### What you have to do
Once you reach the line containing "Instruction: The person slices" in the entries below, write out that line and each one after it down to the line containing "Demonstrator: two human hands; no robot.", exactly and with nothing added.

### Exercise data
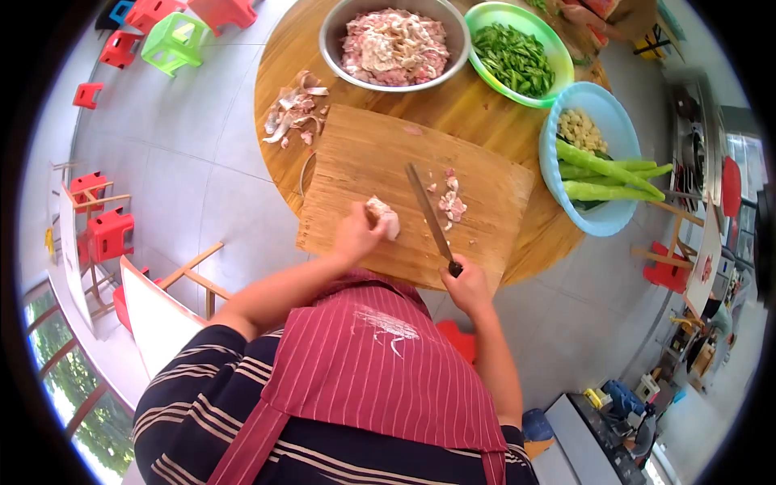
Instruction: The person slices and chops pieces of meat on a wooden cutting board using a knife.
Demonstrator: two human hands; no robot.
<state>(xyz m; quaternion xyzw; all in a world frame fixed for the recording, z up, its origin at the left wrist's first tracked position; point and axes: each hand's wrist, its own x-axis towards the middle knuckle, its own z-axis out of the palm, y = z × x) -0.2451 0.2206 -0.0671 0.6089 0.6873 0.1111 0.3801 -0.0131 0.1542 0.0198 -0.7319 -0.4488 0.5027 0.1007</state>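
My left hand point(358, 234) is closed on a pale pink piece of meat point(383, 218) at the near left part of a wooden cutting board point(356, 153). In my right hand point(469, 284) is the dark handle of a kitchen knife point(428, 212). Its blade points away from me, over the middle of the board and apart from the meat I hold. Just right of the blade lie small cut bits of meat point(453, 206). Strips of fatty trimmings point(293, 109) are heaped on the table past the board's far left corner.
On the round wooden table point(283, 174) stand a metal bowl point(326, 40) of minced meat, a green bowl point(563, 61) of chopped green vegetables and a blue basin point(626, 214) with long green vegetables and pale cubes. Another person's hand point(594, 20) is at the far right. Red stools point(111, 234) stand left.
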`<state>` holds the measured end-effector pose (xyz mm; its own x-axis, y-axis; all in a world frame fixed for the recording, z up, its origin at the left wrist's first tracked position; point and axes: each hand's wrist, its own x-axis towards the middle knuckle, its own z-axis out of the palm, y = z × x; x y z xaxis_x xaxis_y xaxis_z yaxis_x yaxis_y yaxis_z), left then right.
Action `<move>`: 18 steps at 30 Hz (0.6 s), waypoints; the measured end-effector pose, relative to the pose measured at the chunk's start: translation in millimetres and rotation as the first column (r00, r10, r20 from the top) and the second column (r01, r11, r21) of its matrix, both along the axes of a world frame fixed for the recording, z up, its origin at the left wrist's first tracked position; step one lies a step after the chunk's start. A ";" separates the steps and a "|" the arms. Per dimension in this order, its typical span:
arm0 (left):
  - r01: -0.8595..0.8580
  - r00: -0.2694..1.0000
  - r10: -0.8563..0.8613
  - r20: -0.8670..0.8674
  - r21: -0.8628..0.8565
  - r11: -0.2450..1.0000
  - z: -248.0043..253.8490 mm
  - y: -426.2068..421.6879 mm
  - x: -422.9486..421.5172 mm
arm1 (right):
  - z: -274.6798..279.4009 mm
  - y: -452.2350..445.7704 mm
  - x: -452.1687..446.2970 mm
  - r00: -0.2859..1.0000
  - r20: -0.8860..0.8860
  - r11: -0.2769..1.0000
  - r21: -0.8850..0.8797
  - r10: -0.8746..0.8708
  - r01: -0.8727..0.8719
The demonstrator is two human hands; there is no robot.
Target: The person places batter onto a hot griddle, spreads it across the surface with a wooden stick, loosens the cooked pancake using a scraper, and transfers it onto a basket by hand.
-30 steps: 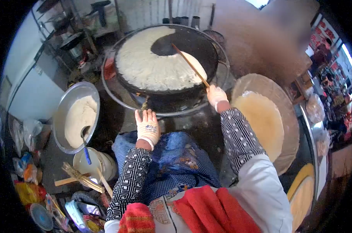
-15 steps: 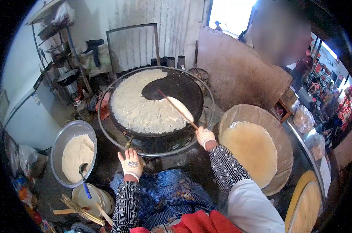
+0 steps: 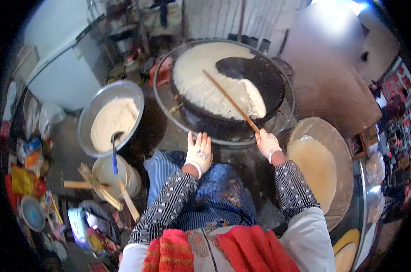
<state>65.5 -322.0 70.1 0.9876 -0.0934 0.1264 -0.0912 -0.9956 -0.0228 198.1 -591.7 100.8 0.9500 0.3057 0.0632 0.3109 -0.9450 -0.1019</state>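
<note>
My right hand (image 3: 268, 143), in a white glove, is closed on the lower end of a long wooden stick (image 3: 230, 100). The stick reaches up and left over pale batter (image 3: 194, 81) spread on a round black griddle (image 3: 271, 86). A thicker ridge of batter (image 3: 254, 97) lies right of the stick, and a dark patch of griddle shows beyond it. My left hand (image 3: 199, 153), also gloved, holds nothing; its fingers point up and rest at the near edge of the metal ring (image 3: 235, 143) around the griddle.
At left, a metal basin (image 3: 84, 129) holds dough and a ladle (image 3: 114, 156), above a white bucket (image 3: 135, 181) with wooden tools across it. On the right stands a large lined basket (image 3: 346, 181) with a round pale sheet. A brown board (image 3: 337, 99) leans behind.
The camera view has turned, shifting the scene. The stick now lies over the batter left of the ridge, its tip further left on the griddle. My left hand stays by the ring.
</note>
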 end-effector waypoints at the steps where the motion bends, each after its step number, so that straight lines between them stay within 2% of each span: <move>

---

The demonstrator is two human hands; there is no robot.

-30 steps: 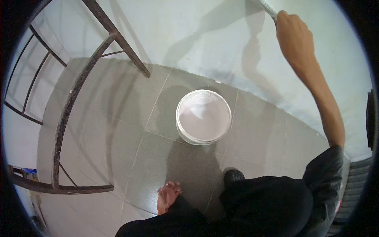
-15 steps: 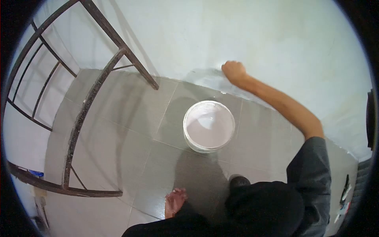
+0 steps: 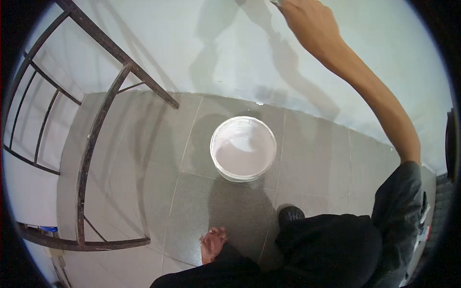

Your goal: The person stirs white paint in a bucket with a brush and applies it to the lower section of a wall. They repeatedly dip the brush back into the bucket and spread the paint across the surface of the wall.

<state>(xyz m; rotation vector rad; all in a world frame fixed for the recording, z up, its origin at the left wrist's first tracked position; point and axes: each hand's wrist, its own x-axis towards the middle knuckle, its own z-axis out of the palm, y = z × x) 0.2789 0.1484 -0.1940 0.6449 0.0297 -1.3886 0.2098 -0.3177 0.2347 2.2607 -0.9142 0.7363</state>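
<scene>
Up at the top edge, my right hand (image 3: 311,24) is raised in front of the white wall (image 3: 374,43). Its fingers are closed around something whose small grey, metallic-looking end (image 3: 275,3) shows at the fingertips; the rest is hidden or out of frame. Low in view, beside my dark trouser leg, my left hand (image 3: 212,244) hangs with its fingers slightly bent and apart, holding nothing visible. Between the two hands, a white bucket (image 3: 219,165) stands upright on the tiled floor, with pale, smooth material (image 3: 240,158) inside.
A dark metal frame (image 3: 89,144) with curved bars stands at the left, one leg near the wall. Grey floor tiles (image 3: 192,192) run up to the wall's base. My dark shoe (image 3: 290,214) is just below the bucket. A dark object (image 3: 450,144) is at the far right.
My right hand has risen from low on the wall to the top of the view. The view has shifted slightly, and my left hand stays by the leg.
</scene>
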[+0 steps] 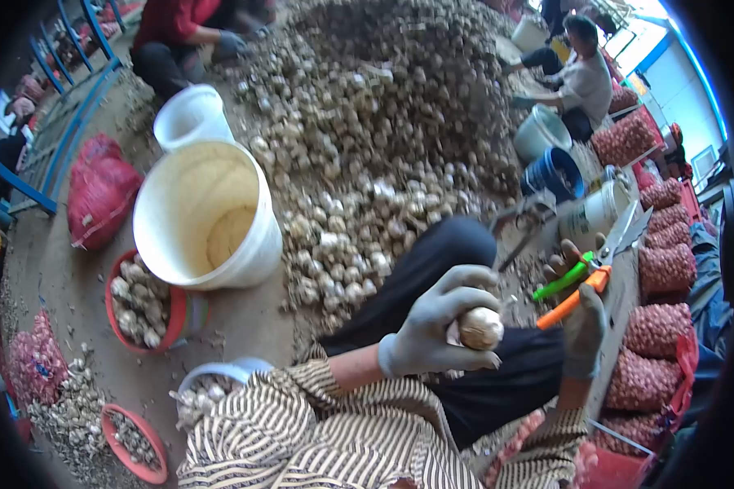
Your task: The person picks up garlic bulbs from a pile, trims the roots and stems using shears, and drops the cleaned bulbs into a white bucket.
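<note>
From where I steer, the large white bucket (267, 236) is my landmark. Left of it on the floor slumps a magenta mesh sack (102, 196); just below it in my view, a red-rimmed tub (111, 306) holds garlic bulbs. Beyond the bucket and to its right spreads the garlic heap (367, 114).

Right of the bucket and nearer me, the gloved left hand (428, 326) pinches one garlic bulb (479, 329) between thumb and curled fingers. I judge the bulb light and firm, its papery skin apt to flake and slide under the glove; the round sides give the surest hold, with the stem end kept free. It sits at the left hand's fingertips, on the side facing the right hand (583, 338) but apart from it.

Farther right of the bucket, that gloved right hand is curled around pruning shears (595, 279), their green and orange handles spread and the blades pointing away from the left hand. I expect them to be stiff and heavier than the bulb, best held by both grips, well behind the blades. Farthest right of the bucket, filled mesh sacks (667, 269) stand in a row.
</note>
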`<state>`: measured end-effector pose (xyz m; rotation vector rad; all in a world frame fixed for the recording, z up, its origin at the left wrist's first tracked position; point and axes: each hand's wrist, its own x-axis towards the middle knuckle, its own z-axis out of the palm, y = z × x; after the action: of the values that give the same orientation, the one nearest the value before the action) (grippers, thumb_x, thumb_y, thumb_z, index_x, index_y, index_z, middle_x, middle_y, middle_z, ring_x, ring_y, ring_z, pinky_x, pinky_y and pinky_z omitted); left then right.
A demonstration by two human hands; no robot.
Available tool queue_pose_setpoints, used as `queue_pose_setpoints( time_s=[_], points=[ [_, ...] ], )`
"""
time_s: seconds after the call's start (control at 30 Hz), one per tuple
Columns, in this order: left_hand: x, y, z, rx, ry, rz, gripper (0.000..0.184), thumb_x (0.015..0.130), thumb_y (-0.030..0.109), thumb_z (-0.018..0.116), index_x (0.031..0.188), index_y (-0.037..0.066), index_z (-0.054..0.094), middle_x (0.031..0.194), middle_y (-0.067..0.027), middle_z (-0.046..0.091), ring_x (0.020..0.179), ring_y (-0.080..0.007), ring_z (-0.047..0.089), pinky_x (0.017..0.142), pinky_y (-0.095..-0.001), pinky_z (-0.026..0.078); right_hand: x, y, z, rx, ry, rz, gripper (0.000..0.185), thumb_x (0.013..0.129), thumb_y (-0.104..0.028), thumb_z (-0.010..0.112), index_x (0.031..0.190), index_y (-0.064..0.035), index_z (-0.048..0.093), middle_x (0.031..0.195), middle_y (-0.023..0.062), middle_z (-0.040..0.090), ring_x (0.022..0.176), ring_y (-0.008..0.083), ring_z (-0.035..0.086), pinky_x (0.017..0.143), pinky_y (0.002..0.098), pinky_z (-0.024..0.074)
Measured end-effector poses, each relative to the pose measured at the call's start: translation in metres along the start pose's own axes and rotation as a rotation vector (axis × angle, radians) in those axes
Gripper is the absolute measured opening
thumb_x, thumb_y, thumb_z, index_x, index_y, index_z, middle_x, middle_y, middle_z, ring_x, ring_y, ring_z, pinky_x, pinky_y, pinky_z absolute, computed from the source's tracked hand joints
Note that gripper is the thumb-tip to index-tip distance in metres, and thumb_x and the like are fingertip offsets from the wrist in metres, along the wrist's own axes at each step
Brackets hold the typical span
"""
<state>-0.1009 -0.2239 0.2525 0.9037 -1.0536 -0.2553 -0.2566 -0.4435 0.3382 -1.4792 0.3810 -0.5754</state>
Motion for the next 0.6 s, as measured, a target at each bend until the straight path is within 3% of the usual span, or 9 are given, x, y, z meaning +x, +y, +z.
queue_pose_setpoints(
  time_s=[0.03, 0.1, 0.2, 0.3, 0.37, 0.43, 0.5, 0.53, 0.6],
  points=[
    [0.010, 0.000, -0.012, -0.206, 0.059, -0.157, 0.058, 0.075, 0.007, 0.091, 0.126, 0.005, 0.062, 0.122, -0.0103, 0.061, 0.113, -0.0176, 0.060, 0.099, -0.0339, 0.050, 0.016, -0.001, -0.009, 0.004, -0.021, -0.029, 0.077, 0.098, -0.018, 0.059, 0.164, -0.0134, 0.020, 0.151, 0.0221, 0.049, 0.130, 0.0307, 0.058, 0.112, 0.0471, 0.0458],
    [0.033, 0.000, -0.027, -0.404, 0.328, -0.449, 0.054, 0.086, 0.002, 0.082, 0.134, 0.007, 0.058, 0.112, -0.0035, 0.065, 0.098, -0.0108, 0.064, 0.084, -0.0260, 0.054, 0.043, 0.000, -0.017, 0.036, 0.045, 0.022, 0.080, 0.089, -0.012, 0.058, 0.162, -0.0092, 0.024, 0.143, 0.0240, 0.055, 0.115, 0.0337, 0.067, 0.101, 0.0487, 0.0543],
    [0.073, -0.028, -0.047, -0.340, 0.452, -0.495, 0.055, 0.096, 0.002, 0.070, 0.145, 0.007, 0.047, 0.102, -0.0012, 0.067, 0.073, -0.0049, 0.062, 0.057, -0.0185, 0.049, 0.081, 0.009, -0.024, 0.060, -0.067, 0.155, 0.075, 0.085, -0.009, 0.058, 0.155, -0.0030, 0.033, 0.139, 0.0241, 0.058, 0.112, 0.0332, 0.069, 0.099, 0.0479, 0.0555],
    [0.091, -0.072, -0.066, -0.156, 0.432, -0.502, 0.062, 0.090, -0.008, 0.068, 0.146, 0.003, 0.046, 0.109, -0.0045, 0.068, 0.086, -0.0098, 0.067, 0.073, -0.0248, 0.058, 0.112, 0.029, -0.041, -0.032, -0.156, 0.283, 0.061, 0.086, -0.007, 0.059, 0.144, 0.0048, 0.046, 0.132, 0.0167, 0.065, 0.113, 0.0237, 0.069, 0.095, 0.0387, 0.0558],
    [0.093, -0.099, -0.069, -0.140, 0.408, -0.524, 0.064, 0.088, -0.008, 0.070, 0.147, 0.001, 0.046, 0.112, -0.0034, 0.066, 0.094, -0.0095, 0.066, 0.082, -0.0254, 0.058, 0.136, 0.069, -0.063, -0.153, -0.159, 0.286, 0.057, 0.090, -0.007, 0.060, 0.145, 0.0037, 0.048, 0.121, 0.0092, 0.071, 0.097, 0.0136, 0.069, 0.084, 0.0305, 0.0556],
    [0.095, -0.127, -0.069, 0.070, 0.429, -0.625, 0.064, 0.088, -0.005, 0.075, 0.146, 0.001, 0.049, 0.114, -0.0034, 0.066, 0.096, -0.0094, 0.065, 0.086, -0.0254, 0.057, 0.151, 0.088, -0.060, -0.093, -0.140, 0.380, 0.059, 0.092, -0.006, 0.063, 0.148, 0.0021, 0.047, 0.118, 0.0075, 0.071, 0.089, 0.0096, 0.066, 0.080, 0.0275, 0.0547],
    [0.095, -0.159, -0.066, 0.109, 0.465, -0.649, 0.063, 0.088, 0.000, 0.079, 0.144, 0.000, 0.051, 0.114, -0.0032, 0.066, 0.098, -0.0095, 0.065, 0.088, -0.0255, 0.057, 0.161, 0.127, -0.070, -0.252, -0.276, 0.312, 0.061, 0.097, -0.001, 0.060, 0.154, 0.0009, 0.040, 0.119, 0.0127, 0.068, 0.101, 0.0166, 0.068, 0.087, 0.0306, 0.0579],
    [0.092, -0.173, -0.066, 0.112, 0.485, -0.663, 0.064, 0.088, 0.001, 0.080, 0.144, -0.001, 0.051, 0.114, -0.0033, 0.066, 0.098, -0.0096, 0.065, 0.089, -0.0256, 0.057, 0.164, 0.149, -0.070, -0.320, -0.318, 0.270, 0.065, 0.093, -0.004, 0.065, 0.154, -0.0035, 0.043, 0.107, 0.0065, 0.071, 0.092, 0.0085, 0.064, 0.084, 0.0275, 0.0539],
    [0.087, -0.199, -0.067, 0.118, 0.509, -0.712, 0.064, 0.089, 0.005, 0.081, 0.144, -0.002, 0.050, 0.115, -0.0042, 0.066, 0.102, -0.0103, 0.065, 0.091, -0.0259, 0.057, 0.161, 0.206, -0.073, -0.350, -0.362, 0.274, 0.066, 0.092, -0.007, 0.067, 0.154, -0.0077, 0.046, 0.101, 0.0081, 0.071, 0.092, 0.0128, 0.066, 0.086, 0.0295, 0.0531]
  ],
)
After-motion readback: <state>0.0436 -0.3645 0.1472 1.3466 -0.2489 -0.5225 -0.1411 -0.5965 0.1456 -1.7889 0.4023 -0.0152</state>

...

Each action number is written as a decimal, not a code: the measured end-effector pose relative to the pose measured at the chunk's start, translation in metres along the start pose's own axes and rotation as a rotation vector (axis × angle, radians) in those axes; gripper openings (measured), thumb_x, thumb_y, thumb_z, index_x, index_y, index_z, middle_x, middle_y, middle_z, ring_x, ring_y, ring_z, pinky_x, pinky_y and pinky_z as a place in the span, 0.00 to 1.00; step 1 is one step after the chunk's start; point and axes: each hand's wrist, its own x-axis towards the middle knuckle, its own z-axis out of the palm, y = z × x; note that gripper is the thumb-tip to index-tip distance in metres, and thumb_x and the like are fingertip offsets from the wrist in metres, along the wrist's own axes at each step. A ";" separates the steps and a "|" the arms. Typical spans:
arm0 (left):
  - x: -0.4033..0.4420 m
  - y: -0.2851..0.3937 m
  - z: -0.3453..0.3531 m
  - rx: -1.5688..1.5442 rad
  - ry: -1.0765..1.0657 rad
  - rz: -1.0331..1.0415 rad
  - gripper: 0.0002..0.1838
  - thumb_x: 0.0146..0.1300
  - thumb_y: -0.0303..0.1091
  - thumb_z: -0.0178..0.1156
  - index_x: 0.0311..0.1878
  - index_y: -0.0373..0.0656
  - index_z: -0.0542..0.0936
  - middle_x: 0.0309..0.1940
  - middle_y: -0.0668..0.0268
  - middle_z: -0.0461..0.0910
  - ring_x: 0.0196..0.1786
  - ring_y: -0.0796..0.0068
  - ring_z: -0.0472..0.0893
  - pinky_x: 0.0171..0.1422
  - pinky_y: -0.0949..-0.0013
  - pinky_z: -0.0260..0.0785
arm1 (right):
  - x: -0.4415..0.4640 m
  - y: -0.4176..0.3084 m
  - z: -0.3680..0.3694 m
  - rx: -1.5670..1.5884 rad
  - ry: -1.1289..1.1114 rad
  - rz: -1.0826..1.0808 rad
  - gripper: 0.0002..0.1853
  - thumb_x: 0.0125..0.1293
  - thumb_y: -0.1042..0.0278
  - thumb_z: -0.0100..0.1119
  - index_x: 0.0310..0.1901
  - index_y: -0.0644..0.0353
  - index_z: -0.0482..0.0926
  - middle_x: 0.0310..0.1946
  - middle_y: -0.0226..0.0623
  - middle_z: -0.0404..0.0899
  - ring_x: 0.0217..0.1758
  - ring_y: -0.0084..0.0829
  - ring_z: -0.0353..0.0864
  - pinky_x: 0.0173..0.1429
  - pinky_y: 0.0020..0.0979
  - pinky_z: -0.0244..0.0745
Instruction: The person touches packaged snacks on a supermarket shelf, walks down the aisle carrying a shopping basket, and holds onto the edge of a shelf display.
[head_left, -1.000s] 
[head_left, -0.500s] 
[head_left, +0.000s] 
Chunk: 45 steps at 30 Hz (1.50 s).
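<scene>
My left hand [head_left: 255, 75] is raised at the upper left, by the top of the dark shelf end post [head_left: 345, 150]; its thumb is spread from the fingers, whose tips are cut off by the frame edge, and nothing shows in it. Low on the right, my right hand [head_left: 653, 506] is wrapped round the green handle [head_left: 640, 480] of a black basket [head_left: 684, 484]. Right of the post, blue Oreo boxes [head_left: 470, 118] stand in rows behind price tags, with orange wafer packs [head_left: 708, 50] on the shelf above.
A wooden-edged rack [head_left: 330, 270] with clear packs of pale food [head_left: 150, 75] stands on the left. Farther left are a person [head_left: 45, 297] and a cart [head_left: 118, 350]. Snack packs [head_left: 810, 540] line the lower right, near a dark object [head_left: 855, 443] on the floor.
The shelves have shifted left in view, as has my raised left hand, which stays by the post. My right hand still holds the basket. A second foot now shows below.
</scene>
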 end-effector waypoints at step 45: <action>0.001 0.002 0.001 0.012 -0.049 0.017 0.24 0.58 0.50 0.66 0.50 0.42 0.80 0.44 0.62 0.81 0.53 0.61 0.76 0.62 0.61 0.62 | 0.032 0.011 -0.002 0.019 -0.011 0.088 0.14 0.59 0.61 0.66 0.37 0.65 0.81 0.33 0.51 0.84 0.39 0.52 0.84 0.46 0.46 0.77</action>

### Task answer
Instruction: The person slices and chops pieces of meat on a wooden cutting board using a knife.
Demonstrator: two human hands; no robot.

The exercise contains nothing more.